What about an out-of-wedlock birth? A birth the mother may NOT wish to announce? What does she do? Notify the newspapers and DEMAND THEY DO NOT PRINT AN ANNOUNCEMENT?
Which-ever way you look at it, ANNOUNCEMENTS PLACED AS THE RESULT OF A LIST FROM VITAL RECORDS IN TWO HONOLULU PAPERS MAKE NO SENSE WHAT-SO-EVER.
BECAUSE THAT SUGGESTS THE PARENTS HAD NO CHOICE!
I am an Australian. Where I live, announcements are A MATTER OF CHOICE.

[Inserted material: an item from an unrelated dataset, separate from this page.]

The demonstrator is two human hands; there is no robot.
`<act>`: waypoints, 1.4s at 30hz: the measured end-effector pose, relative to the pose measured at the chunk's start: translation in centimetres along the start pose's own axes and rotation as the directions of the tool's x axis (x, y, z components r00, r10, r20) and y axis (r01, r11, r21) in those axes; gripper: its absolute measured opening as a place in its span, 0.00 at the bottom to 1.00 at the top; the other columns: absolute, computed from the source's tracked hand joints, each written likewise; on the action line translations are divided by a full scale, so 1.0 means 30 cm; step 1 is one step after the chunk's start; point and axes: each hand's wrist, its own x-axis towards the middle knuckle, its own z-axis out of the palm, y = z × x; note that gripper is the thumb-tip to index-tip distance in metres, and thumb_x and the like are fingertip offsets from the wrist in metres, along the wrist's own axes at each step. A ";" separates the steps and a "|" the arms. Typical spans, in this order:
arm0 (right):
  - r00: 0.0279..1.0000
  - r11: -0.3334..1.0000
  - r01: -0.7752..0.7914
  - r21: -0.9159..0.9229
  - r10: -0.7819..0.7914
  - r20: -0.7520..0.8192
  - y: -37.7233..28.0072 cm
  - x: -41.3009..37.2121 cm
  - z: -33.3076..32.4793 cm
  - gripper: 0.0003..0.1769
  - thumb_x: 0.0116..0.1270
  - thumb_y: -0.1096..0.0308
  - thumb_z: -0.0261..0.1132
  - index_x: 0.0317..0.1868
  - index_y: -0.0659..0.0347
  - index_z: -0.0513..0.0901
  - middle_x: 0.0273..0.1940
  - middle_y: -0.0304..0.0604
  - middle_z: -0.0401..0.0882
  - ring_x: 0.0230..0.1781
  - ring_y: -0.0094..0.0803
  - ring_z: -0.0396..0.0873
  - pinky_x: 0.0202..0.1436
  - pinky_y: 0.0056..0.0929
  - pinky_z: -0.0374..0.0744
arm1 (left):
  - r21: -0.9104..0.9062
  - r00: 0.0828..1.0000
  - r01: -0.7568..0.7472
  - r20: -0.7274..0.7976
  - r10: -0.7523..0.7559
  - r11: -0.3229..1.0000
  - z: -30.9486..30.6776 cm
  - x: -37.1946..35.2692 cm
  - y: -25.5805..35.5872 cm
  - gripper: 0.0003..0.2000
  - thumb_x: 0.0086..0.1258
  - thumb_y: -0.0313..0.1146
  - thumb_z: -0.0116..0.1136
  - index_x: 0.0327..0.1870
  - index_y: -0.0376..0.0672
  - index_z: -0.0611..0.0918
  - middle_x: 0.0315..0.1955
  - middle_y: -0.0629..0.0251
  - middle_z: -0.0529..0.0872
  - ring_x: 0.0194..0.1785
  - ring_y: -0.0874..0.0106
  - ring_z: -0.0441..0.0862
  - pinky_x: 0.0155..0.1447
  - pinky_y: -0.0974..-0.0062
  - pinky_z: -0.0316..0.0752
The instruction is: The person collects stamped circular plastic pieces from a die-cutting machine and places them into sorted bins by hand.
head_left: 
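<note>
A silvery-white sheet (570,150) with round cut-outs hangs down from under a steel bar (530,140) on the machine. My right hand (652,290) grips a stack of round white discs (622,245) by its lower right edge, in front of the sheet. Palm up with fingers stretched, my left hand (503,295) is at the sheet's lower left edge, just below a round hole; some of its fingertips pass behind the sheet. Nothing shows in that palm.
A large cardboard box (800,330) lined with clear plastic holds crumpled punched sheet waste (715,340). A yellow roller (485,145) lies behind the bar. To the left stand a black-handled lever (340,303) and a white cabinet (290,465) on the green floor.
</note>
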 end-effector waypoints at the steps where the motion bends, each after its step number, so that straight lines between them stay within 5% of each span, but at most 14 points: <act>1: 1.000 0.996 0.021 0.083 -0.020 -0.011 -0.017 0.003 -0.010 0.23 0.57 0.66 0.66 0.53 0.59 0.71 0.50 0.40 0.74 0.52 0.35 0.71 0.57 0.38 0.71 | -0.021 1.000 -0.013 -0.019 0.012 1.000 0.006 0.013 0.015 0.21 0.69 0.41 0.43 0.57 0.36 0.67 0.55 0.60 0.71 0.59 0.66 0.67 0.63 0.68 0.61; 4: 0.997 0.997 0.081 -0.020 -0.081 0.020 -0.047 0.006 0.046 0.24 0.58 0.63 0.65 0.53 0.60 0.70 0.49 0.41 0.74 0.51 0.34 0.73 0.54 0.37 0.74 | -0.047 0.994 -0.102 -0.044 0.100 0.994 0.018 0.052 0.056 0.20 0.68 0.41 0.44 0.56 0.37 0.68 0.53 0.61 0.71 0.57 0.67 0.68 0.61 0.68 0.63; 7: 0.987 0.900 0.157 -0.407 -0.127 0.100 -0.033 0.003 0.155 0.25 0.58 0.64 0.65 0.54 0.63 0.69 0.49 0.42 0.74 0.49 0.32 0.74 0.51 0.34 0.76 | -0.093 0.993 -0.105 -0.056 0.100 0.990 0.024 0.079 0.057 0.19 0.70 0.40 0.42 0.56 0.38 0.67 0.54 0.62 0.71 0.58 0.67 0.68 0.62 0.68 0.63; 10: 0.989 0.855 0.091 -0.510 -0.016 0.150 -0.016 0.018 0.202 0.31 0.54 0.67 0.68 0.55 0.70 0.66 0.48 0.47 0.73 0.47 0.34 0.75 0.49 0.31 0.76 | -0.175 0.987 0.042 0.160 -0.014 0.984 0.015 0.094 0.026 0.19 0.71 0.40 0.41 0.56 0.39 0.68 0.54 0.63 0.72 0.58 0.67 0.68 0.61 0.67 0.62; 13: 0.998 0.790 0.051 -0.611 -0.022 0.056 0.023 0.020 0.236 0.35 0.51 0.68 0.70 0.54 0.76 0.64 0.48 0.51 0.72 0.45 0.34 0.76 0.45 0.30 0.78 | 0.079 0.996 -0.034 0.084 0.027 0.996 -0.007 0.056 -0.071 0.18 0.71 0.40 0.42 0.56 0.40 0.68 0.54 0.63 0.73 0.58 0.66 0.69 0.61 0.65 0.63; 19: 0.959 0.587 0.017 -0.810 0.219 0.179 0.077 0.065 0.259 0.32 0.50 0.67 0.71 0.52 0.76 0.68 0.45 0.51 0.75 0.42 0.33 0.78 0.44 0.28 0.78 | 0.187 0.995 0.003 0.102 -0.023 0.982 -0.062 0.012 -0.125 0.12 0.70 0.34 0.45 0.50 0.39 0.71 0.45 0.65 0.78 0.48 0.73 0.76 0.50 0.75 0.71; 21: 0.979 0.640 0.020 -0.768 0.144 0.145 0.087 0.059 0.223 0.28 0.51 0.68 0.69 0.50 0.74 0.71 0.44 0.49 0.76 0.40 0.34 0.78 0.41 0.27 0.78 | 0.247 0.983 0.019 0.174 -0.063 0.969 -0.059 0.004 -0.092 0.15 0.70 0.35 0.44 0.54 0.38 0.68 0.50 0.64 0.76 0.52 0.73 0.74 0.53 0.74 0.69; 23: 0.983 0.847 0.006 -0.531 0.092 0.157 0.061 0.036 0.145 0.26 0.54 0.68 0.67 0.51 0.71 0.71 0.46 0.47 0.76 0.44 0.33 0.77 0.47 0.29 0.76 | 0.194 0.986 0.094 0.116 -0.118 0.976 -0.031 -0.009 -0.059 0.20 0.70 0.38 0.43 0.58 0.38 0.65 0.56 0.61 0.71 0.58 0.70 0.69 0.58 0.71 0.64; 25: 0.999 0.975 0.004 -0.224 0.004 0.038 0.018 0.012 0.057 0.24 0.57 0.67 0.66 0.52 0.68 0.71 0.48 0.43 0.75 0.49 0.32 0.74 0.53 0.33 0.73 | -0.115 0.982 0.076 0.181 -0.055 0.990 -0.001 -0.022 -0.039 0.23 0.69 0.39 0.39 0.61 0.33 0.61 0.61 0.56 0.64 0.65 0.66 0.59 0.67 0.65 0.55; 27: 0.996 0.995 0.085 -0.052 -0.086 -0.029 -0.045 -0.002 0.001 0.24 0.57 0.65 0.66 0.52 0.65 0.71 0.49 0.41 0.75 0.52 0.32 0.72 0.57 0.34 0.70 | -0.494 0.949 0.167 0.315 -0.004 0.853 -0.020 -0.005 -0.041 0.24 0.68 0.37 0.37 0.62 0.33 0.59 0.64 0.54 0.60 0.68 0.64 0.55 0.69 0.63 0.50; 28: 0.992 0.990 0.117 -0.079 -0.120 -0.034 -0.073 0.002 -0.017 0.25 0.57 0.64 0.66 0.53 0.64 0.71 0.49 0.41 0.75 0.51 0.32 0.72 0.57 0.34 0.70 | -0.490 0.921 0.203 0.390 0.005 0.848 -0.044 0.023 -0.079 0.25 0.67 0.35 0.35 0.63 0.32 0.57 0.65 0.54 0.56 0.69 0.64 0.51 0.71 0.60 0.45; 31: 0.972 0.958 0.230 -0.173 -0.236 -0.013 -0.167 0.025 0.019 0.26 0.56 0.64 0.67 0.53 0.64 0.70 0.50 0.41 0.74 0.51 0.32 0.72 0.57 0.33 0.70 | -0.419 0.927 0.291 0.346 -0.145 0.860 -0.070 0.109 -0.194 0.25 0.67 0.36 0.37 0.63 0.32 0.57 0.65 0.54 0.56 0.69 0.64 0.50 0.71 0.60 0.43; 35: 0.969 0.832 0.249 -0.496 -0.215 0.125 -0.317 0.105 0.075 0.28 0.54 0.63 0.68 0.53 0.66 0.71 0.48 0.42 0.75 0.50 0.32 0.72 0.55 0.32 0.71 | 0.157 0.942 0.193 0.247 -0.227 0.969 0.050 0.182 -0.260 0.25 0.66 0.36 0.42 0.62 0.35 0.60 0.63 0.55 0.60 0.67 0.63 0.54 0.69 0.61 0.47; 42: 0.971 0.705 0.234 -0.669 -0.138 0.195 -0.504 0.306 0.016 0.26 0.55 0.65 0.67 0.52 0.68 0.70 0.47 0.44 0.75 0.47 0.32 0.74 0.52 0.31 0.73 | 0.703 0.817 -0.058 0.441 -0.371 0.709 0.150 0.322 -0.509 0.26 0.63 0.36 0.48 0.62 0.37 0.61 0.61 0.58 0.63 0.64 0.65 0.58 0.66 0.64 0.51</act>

BIRTH. MARRIAGE. DEATH. They do NOT appear UNLESS SOMEONE ACTUALLY LODGES THEM!
Tell me, what does a parent have to do, if there is a LIST FROM VITAL RECORDS at the foundation of ALL birth announcements, IF THEY DO NOT WISH THE ANNOUNCEMENT TO APPEAR?
And last but NOT least, DID the two Honolulu newspapers PRINT 16,500 BIRTH ANNOUNCEMENTS IN 1961?
Both parents are not in hospital, the FATHER COULD LODGE THE ANNOUNCEMENT. A relative could lodge the announcement. It took the Nordykes ELEVEN DAYS!
...And last but NOT least, DID the two Honolulu newspapers PRINT 16,500 BIRTH ANNOUNCEMENTS IN 1961?....
Methinks not, and this point needs to be researched and go viral.